(Dataset entries)
____________________

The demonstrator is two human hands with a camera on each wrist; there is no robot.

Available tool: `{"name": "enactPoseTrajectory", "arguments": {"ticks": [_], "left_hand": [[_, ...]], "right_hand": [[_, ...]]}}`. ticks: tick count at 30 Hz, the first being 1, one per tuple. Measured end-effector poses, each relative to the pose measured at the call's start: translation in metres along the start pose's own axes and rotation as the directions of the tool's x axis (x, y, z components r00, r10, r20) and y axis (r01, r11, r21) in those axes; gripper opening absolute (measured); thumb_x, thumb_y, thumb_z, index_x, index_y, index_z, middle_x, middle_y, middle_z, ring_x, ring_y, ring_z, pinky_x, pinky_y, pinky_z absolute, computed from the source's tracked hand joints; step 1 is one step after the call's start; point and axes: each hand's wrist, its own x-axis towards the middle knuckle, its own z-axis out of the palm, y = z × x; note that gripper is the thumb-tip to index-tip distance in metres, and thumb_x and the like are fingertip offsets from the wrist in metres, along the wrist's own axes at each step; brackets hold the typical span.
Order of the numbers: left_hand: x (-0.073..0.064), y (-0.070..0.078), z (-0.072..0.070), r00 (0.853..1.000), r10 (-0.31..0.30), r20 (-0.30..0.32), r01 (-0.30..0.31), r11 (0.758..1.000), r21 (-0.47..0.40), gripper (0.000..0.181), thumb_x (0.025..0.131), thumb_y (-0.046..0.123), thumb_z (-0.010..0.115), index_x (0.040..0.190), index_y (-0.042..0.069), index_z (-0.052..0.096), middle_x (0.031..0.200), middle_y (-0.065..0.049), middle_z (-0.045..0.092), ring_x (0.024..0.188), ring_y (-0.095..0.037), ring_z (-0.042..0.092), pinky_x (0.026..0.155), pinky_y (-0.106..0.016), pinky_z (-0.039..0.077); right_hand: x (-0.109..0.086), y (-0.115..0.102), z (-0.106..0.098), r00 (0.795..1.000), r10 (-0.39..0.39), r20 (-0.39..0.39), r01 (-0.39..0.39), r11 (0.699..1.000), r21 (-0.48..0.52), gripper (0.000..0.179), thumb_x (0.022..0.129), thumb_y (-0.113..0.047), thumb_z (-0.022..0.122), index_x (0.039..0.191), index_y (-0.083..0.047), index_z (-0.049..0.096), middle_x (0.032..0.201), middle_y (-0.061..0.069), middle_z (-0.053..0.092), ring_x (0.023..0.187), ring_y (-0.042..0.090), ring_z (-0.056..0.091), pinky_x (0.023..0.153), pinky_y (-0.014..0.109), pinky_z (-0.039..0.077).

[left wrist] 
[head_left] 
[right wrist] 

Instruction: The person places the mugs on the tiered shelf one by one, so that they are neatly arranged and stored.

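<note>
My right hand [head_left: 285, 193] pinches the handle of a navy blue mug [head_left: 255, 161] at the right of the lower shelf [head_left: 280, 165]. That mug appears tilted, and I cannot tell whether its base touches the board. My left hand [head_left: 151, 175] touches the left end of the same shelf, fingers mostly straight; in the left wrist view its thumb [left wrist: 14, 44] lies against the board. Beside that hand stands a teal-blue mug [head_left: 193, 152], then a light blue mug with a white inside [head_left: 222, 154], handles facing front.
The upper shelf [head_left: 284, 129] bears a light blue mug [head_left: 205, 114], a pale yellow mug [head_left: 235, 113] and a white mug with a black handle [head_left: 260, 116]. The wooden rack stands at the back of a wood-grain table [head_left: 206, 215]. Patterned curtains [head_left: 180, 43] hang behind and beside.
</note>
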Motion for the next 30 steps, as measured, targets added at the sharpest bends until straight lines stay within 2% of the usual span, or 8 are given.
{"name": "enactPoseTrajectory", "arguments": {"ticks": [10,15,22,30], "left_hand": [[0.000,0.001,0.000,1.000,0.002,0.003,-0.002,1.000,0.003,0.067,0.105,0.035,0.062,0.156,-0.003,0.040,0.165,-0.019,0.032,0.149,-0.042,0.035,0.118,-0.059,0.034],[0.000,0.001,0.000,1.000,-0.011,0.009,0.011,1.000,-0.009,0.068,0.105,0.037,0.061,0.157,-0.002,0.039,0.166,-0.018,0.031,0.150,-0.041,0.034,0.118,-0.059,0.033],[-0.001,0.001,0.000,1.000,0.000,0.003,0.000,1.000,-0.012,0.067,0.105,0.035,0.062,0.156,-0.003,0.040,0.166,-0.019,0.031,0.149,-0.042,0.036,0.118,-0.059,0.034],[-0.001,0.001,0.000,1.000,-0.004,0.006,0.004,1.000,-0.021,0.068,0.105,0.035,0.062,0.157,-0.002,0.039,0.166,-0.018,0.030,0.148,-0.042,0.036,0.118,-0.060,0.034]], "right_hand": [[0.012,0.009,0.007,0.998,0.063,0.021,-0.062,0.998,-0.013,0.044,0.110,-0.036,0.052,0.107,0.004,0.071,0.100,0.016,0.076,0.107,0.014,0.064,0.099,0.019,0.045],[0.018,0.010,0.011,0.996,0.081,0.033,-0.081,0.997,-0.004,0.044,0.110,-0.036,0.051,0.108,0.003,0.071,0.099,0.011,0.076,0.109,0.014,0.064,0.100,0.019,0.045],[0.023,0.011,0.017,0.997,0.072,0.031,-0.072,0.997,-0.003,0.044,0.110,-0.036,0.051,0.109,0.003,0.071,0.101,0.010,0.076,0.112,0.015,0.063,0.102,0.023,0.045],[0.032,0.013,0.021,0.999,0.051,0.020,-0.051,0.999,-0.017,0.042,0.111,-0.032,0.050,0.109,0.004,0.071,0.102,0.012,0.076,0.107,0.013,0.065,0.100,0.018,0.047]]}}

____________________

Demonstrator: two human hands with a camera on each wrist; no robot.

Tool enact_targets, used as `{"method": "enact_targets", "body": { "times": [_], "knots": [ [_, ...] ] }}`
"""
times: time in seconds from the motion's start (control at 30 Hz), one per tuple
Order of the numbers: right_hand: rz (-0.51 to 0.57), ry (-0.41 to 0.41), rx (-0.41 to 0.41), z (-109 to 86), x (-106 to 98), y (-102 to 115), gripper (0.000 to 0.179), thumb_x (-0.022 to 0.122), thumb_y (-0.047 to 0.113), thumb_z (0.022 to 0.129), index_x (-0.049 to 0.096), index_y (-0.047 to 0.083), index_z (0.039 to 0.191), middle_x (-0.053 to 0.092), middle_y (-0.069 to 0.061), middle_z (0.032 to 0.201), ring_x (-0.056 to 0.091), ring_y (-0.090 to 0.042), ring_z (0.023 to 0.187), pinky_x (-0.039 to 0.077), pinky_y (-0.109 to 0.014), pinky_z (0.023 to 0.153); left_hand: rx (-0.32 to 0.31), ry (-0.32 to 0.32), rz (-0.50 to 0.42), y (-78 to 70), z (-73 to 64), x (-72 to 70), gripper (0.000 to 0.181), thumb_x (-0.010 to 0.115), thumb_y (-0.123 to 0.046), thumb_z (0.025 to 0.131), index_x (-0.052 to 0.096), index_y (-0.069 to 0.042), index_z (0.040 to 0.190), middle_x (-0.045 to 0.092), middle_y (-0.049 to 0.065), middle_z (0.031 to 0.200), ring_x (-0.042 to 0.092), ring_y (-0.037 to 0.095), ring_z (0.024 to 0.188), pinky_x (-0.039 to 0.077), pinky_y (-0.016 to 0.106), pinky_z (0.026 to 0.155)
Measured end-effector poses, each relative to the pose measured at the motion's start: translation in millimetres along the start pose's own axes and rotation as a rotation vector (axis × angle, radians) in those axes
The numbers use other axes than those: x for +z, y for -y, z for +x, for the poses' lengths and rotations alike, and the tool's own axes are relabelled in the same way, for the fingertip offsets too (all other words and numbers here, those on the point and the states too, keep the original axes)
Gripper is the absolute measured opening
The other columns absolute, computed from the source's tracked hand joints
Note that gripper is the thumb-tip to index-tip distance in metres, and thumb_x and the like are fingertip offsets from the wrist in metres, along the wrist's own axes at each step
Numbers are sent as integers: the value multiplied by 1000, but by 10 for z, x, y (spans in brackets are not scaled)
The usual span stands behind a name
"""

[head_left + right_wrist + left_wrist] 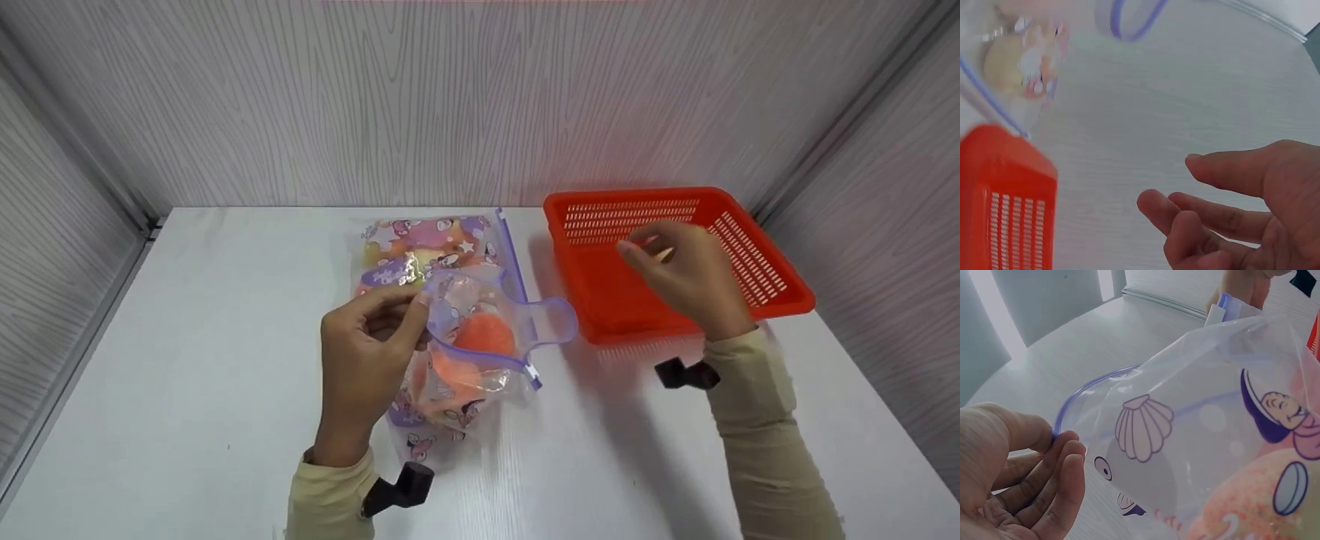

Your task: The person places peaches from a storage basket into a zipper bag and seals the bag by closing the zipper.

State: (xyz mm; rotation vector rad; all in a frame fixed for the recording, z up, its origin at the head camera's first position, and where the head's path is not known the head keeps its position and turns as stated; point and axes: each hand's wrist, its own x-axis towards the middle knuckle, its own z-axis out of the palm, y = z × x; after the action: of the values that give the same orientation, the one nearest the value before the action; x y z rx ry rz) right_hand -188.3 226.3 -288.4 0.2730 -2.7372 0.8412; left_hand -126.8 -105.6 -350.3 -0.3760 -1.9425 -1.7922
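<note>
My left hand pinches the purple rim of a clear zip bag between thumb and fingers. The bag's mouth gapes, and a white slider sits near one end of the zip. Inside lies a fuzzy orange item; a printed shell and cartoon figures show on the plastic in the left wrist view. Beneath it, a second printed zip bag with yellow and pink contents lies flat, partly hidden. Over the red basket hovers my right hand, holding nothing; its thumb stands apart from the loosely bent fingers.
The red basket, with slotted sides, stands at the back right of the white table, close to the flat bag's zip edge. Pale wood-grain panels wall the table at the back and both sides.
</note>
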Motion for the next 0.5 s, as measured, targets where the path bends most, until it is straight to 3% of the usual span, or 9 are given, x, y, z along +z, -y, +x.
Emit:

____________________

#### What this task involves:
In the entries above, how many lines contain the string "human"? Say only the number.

#### Task answer:
2